Over the past two years, there have been discoveries of thousands of unmarked graves at the former schools that put the spotlight on Canada’s dark colonial past. More than 1,300 graves have been identified.

Earlier this month, ground-penetrating radar uncovered nearly “2,000 areas of interest” that need to be thoroughly investigated in Lebret, Saskatchewan, the Star Blanket Cree community said.

A fragment of a child’s jawbone dating to some 125 years ago has already been identified on the grounds of a former residential school in the western Canadian community.

“The residential school system decimated our languages, profoundly damaged our cultures, and left a legacy of social harms. The effects go beyond my generation. It will take many generations for us to heal,” said Shane Gottfriedson, another Indigenous leader and plaintiff.

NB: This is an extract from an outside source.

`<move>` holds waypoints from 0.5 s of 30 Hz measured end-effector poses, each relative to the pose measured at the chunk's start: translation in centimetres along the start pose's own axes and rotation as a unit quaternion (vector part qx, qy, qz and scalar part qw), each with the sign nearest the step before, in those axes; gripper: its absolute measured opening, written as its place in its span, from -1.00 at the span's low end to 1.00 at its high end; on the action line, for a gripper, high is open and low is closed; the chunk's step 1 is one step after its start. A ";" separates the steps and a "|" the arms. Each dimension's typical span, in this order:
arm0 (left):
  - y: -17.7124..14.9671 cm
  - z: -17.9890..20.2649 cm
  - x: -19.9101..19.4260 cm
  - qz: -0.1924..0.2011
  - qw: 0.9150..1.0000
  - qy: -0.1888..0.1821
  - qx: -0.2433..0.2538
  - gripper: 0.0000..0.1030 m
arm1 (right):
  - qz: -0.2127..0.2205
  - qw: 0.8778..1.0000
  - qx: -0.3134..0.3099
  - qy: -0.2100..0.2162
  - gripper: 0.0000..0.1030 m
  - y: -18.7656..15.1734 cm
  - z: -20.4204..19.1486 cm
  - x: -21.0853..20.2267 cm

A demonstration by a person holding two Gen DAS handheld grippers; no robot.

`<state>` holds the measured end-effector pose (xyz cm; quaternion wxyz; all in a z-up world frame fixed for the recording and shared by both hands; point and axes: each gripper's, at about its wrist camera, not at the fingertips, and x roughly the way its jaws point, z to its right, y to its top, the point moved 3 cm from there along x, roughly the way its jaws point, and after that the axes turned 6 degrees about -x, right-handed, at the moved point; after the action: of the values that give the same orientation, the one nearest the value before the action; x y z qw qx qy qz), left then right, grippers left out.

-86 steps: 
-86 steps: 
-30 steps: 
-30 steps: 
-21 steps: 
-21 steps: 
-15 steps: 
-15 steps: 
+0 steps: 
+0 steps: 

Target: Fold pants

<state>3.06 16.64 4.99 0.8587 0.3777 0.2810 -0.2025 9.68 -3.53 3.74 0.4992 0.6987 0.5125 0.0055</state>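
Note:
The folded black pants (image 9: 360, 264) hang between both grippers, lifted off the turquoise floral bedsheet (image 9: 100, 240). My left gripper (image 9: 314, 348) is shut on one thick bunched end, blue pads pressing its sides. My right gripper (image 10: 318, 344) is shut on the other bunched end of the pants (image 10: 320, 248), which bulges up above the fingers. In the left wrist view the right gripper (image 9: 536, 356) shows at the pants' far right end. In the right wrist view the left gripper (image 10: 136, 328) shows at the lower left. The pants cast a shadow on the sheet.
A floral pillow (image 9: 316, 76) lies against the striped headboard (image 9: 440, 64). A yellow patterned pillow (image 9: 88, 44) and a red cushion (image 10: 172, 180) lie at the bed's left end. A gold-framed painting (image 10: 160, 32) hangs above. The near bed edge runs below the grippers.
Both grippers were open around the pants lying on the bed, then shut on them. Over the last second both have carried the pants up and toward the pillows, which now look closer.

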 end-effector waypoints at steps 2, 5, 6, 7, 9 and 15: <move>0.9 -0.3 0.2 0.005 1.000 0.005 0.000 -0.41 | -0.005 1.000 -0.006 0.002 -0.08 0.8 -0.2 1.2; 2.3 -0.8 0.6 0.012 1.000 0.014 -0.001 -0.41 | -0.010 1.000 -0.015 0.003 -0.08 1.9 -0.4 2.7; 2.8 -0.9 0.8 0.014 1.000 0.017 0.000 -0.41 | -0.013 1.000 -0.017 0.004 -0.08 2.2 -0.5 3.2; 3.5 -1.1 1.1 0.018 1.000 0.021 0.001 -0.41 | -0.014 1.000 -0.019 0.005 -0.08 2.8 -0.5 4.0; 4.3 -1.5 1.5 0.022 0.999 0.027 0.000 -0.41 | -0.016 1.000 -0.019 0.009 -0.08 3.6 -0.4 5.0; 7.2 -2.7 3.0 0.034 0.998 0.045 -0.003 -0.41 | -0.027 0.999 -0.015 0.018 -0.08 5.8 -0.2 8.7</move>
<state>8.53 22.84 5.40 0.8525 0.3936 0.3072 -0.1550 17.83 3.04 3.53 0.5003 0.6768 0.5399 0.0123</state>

“We believe that all survivors deserve justice and the compensation to which they are owed,” said Marc Miller, federal minister of Crown-Indigenous Relations, in the press release.

A national commission of inquiry in 2015 called the residential school system a “cultural genocide”.

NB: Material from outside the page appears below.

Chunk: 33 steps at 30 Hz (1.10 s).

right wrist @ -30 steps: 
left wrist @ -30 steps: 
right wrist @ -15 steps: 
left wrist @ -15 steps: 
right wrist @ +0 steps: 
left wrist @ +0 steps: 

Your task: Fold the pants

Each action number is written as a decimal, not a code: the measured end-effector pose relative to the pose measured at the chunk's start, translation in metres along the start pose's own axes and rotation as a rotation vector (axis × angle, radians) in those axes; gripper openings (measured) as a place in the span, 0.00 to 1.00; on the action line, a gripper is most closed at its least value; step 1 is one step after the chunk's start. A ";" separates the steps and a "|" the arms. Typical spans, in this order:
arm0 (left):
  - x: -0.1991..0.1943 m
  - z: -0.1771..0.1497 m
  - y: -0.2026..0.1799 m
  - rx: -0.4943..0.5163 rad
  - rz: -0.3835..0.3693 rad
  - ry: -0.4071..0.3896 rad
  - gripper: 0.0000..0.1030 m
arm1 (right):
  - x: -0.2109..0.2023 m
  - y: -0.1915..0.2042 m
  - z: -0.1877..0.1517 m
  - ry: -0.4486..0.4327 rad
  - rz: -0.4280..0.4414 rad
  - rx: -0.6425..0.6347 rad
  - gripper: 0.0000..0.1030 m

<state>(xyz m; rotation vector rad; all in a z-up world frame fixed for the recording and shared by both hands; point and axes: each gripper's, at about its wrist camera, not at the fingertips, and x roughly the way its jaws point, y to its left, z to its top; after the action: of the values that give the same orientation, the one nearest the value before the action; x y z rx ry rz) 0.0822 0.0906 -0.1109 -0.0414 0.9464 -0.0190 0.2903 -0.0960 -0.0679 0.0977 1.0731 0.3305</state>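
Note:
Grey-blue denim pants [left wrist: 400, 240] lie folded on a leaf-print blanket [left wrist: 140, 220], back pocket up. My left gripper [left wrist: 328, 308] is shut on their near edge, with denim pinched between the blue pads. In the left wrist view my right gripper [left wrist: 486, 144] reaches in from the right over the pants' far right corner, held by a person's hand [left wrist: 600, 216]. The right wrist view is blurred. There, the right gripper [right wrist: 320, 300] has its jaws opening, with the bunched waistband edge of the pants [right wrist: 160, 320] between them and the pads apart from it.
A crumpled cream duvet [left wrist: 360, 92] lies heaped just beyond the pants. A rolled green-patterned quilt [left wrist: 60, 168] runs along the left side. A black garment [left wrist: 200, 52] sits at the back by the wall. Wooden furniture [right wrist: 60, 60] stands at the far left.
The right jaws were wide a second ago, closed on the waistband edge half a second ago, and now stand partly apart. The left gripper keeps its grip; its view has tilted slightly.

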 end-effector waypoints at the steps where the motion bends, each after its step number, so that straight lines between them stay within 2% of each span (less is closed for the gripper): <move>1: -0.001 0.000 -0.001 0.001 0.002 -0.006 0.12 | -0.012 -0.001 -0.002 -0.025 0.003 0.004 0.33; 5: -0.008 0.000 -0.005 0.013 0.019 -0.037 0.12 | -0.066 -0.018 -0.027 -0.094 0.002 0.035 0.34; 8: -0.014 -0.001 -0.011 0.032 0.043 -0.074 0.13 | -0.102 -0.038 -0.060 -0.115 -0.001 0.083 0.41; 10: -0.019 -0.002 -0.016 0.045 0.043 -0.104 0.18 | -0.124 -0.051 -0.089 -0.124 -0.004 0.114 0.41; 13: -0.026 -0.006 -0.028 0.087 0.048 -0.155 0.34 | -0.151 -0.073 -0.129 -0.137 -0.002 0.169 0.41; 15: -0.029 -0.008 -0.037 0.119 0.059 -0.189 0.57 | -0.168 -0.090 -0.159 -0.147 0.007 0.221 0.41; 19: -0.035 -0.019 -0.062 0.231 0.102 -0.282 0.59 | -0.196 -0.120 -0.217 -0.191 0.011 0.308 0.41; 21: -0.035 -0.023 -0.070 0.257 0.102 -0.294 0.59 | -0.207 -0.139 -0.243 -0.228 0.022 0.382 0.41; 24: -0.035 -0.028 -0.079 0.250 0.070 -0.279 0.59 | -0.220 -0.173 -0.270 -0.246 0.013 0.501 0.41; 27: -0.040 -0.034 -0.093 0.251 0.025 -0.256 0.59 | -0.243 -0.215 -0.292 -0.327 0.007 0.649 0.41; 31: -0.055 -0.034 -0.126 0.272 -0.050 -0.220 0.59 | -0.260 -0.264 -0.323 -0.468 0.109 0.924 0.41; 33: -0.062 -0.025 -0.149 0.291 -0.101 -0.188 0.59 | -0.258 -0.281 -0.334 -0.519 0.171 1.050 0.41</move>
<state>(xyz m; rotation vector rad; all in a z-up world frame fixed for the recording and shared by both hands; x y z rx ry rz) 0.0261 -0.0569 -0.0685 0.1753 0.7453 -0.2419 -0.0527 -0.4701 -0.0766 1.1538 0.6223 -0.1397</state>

Hundreds of people protested, demanding an independent investigation into the “residential schools” that Indigenous children were forced to attend.

Last year, the Catholic Church’s Pope Francis visited Canada on a penitential trip during which he apologised to Indigenous people for the “evil” of residential schools, the church-run, forced-assimilation institutions that First Nations, Inuit and Metis children were made to attend for decades.